*Try it*: The printed result should hold only the lines from the opening of the data through the line bearing "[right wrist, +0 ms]", exactly as given and without pictures.

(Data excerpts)
((
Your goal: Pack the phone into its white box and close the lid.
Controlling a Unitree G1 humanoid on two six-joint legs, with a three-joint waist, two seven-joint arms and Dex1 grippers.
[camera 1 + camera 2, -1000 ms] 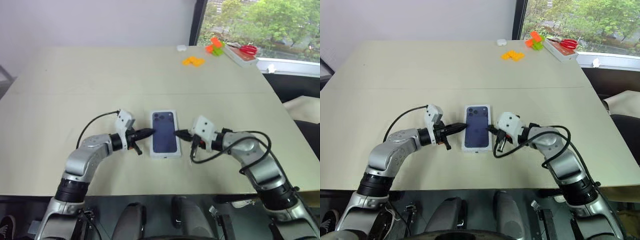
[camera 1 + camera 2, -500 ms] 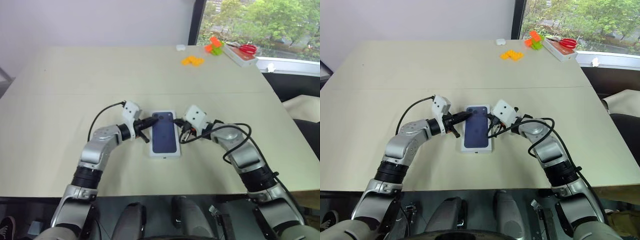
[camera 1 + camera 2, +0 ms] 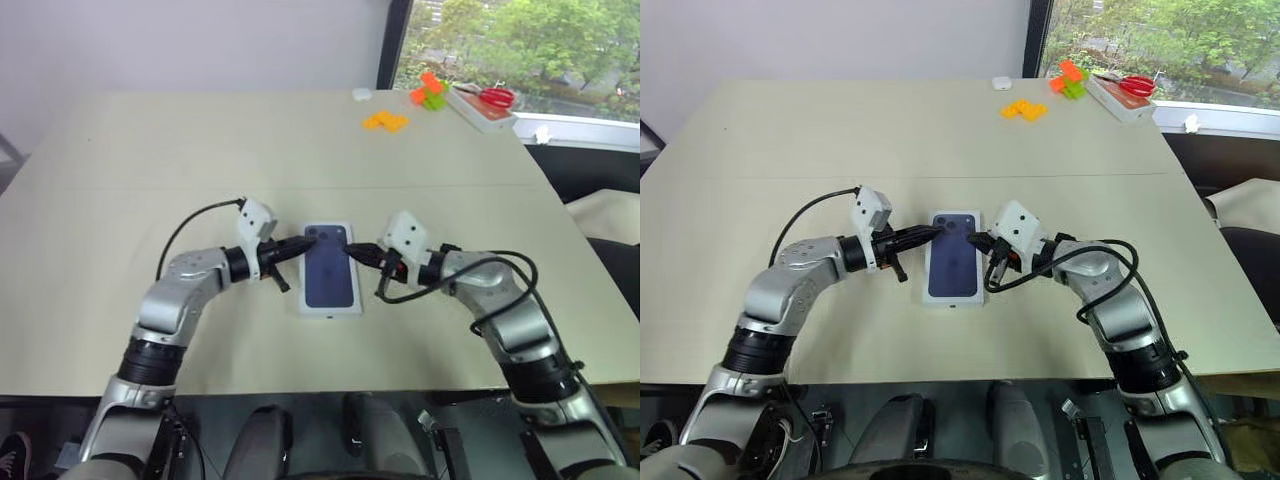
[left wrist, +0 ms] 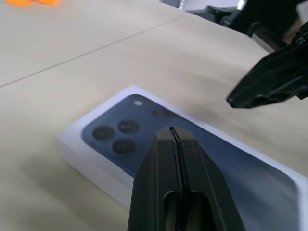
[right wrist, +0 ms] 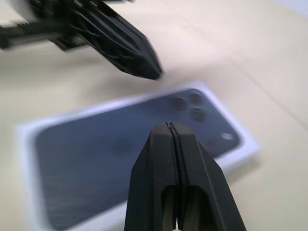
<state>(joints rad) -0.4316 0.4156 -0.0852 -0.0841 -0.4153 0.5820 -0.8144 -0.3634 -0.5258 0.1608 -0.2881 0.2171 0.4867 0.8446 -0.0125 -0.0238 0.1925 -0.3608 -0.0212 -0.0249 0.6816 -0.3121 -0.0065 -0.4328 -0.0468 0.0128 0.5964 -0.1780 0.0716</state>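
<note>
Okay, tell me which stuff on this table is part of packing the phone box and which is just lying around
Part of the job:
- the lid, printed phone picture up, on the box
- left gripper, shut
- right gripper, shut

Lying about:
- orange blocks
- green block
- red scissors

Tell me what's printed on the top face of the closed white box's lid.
A dark navy-blue phone picture on the white cardboard lid; clearest in the left wrist view.
</note>
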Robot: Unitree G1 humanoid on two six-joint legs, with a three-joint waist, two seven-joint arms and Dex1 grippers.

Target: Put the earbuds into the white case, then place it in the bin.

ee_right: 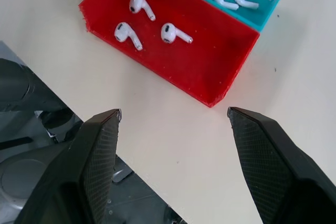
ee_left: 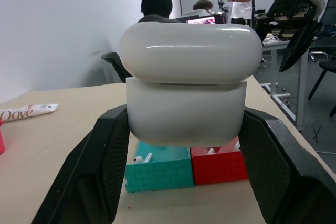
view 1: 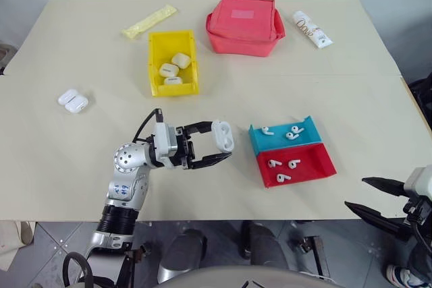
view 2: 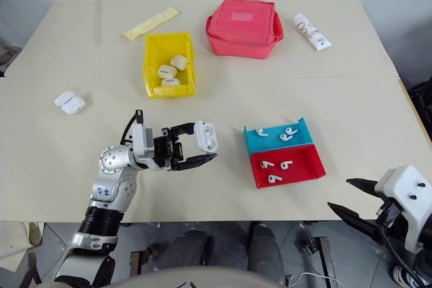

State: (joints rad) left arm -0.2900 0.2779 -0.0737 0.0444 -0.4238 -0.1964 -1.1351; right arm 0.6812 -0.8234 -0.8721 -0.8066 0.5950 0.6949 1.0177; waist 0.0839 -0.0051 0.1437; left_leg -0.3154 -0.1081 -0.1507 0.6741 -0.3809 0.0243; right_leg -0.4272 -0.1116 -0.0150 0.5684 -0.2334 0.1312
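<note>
Over the beige table (view 1: 67, 160), the left gripper (view 1: 217, 148) held the white case (view 1: 223, 135) clamped between its two black fingers, lid closed.

Largest on the tabletop was the red pouch (view 1: 244, 25) at the far side, with the yellow bin (view 1: 173, 63) just to its left holding three white cases. Nearer the robot's right sat the blue tray (view 1: 286, 136) and red tray (view 1: 297, 164), touching side by side, with the earbuds (ee_right: 135, 23) lying loose in both. The right gripper (ee_right: 174, 129) hung off the table's near edge, fingers spread and empty. Two more cases (view 1: 73, 100) lay at far left.
</note>
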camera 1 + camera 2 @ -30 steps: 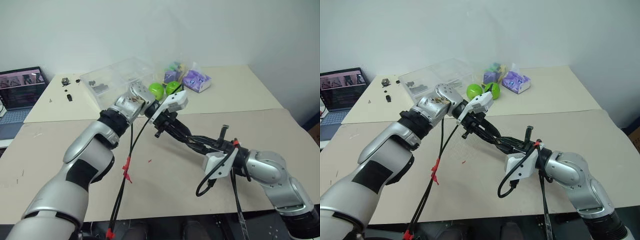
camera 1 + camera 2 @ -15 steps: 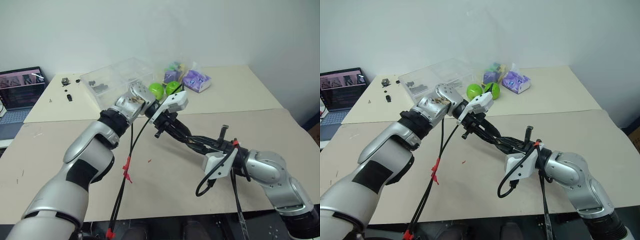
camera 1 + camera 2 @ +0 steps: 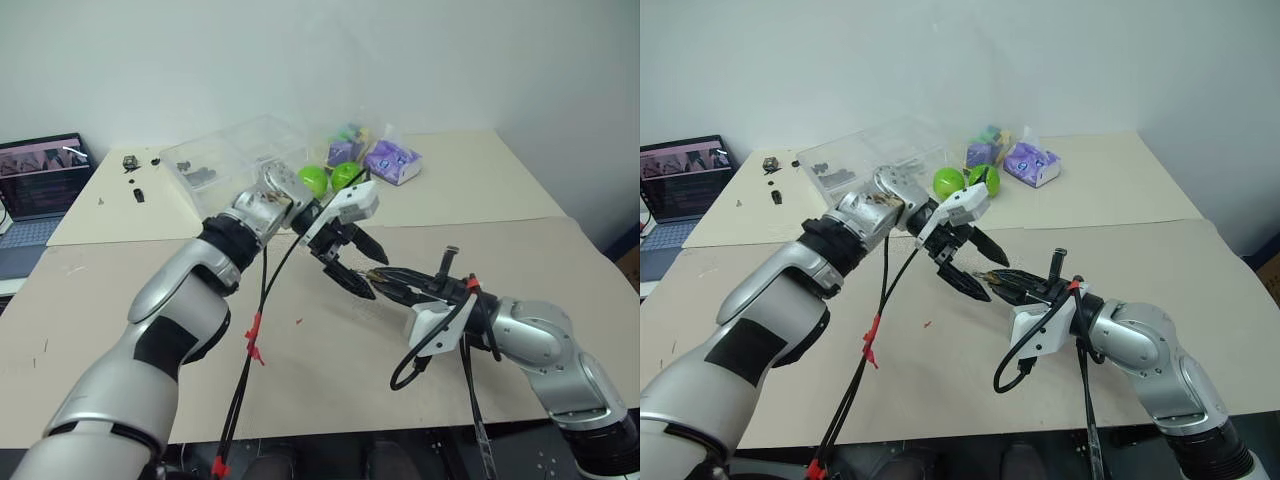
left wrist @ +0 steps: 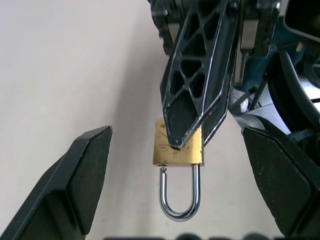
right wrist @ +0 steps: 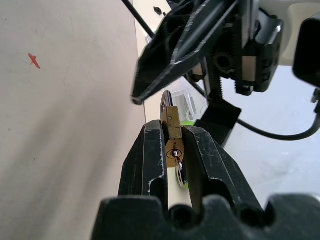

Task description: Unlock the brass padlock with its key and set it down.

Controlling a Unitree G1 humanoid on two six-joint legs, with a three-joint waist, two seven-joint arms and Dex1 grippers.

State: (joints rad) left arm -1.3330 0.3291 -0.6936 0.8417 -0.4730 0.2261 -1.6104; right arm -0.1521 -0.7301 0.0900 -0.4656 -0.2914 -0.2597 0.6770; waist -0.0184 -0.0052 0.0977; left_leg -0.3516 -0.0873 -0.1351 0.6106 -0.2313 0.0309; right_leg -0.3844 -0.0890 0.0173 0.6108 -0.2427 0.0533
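The left gripper (image 4: 170,192) has just sprung wide, letting go of the padlock (image 4: 178,150), which stays pinched in the right gripper (image 5: 172,150), shackle apparently unlocked, ready for setting down.

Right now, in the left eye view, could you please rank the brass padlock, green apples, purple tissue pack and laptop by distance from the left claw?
1. Brass padlock, just beside the open left claw.
2. Green apples, behind it.
3. Purple tissue pack, farther back, rightward.
4. Laptop, far left edge.

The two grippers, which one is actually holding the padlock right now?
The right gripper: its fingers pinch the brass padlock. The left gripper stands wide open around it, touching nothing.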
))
*Response*:
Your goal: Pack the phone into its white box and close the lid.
Controlling a Unitree G1 humanoid on two six-joint legs, with a three-joint waist, two seven-joint arms and Dex1 grippers.
[camera 1 + camera 2, -1000 ms] 
[camera 1 + camera 2, -500 ms] 
[camera 1 + camera 2, +0 ms] 
[left wrist, +0 ms] 
[right wrist, +0 ms] 

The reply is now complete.